▶ **TASK INPUTS**:

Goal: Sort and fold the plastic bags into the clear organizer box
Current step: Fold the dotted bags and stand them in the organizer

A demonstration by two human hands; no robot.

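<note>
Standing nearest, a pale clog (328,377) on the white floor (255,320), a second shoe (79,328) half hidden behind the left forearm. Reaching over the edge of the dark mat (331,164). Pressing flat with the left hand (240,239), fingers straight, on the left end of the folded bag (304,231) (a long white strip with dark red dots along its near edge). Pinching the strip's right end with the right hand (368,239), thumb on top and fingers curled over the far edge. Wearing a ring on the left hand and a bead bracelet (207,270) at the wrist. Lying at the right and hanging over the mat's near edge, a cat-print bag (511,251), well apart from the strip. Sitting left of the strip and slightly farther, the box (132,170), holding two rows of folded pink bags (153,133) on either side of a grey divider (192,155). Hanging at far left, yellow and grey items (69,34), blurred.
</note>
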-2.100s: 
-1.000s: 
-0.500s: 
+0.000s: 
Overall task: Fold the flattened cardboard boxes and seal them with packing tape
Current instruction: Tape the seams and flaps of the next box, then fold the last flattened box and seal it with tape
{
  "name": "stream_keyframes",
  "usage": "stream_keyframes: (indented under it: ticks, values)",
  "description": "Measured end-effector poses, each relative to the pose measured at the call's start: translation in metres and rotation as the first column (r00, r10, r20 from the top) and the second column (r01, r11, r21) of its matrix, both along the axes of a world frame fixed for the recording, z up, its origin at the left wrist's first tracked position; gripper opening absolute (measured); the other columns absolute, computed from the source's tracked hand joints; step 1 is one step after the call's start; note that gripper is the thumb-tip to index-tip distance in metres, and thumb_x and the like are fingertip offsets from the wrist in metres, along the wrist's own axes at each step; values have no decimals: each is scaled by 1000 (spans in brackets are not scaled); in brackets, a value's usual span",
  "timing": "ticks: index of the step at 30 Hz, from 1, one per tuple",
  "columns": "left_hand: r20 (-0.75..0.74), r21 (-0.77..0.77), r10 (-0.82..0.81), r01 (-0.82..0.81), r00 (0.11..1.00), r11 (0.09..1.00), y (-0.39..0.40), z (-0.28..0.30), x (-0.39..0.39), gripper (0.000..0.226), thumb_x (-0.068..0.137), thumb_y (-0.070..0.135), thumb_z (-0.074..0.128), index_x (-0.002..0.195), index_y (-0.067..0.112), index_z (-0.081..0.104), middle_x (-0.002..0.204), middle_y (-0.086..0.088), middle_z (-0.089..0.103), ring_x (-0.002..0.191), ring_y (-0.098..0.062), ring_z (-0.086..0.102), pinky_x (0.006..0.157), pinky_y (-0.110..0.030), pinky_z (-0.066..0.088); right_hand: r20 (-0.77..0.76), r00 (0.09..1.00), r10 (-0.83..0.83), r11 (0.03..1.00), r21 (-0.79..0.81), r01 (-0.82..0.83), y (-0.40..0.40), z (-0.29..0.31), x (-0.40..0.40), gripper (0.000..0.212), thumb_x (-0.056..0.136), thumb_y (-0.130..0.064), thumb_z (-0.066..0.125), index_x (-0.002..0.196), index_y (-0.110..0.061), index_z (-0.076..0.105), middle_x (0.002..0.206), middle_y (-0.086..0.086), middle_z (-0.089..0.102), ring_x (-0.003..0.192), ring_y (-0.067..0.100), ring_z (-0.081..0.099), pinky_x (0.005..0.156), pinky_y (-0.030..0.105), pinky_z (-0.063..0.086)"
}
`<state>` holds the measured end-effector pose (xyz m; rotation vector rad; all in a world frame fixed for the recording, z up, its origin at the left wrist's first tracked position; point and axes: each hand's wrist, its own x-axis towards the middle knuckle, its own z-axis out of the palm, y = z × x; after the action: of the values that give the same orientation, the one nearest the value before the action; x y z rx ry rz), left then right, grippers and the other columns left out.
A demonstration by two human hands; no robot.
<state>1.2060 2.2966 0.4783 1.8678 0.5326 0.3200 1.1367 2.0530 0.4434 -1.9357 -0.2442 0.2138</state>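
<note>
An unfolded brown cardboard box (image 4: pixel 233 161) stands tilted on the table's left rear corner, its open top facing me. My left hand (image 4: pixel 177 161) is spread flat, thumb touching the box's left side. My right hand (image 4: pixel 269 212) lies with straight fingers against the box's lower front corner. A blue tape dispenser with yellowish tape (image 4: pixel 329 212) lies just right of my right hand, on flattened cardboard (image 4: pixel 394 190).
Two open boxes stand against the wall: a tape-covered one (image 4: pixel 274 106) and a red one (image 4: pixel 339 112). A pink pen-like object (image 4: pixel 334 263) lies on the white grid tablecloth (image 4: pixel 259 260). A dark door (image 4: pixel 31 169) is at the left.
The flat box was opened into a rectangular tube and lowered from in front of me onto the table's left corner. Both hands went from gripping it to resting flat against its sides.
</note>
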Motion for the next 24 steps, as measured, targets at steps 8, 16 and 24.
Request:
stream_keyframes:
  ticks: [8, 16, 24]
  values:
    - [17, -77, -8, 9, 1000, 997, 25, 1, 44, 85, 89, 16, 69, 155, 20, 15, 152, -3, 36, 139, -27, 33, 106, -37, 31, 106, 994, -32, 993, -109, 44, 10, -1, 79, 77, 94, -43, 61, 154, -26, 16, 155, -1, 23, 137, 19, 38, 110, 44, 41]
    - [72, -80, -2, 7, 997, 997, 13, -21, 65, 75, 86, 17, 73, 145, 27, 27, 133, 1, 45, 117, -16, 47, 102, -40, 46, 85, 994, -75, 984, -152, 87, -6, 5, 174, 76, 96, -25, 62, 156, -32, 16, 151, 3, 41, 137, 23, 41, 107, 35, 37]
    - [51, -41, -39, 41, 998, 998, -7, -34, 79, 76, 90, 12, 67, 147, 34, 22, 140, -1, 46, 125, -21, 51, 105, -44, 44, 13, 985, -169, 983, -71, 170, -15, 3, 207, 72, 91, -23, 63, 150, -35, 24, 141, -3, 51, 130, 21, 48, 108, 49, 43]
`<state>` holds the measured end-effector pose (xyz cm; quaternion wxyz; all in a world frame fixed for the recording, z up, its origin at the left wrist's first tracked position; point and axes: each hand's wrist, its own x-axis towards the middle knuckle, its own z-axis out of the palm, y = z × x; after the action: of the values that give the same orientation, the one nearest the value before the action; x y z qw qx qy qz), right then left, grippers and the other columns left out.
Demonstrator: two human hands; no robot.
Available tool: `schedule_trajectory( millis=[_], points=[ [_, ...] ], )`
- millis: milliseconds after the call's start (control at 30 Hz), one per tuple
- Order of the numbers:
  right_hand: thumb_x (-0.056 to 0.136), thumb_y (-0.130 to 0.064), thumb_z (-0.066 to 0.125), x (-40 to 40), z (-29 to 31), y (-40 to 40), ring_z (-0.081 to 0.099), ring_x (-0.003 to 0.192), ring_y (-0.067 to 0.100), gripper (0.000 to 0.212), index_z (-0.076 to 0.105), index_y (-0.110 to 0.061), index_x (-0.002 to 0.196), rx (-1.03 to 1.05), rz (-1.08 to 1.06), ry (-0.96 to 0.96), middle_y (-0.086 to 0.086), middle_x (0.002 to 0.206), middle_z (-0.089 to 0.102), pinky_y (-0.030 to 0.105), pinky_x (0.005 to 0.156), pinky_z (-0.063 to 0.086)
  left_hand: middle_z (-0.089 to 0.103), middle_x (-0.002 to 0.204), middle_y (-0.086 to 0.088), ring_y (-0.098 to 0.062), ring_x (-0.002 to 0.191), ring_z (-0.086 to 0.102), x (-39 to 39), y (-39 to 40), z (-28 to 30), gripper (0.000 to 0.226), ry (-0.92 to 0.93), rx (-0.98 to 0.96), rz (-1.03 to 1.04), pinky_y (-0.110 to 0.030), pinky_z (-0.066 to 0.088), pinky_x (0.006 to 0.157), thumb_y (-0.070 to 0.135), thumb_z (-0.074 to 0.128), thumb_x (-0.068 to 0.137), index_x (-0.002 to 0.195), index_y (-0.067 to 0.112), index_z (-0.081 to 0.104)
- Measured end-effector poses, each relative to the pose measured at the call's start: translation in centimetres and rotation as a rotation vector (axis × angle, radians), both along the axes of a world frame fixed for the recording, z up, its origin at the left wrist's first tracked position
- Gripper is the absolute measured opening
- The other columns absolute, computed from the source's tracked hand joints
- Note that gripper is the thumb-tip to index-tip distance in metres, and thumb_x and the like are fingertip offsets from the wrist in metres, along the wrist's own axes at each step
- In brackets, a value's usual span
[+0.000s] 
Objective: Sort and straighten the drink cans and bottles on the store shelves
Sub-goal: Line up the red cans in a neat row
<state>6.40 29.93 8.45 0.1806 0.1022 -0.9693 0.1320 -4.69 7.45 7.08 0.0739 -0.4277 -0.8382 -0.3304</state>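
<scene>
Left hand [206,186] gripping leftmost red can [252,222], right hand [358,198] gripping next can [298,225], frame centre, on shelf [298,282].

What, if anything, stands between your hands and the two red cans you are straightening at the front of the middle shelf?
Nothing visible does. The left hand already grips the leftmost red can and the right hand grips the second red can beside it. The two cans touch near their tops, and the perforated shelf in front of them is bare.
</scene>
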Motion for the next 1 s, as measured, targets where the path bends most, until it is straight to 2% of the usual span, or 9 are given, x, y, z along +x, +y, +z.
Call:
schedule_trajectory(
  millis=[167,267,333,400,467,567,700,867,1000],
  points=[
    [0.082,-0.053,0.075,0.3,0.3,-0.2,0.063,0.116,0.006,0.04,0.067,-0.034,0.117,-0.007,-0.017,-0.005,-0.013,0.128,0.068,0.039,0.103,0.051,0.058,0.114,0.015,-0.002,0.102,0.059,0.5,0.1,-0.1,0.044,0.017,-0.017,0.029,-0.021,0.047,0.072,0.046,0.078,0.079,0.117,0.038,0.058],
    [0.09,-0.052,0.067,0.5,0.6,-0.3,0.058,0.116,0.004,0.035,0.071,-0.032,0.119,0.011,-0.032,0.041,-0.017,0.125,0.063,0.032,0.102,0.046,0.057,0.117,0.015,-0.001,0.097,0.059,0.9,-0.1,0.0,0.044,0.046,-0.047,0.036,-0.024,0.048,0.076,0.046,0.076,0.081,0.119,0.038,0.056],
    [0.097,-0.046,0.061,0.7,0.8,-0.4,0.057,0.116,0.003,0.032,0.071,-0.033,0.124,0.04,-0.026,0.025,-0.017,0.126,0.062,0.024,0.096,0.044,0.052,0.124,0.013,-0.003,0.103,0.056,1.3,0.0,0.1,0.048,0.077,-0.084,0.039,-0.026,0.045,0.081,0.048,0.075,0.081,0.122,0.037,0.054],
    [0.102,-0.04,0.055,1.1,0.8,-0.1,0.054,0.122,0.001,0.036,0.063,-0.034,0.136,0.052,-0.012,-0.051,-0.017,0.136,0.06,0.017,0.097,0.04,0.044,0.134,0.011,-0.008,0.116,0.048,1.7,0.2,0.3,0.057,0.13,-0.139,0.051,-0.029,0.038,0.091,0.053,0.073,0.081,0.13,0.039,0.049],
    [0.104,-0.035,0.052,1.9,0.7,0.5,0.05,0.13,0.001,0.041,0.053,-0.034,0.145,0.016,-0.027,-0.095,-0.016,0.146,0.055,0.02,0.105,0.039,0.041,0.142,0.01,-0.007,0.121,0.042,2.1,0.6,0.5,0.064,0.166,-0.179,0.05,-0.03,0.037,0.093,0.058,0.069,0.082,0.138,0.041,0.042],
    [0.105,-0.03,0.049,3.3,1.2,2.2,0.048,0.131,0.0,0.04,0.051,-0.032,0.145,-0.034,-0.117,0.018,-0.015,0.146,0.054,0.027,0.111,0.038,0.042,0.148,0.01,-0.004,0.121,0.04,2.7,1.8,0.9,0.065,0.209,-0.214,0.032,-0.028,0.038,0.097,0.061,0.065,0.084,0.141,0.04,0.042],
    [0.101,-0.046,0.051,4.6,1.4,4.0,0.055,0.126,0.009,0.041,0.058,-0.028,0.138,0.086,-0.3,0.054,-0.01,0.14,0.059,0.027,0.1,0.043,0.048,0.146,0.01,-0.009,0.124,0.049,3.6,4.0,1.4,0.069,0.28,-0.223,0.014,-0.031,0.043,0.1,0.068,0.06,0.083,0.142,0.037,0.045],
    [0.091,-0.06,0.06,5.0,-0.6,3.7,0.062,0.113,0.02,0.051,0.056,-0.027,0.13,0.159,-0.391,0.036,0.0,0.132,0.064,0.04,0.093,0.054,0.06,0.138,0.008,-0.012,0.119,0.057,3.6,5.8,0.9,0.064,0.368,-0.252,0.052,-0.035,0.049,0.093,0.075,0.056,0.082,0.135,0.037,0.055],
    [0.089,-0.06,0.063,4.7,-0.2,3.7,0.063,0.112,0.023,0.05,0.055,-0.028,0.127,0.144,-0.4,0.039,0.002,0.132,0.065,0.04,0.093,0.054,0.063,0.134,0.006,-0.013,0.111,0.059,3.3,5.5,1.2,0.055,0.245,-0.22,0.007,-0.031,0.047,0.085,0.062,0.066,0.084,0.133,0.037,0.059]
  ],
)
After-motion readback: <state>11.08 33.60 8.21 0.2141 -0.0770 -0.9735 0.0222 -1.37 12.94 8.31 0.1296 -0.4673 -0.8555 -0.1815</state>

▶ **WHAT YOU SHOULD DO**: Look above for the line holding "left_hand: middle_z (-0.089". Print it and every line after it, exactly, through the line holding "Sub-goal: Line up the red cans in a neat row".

▶ **OUTPUT OF THE TASK**:
  left_hand: middle_z (-0.089 to 0.103), middle_x (-0.002 to 0.204), middle_y (-0.086 to 0.088), ring_y (-0.098 to 0.062), ring_x (-0.002 to 0.191), ring_z (-0.086 to 0.102), x (-39 to 39), y (-39 to 40), z (-28 to 30), gripper (0.000 to 0.226), ry (-0.92 to 0.93), rx (-0.98 to 0.96), rz (-1.03 to 1.04), pinky_y (-0.110 to 0.030), pinky_z (-0.066 to 0.088), pinky_x (0.006 to 0.157), thumb_y (-0.070 to 0.135), thumb_z (-0.074 to 0.128), thumb_x (-0.068 to 0.137), index_x (-0.002 to 0.195), index_y (-0.067 to 0.112), index_z (-0.081 to 0.104)
- Measured end-effector poses, each relative to the pose measured at the call's start: translation in centimetres and rotation as a rotation vector (axis × angle, radians), both along the axes of a world frame fixed for the recording, z up, its origin at the left wrist's first tracked position
- Gripper is the absolute measured opening
- The other columns absolute, computed from the source's tracked hand joints
- Note that gripper is the thumb-tip to index-tip distance in metres, and thumb_x and the like are fingertip offsets from the wrist in metres, along the wrist's own axes at each step
- In brackets, a value's usual span
[+0.000s] 
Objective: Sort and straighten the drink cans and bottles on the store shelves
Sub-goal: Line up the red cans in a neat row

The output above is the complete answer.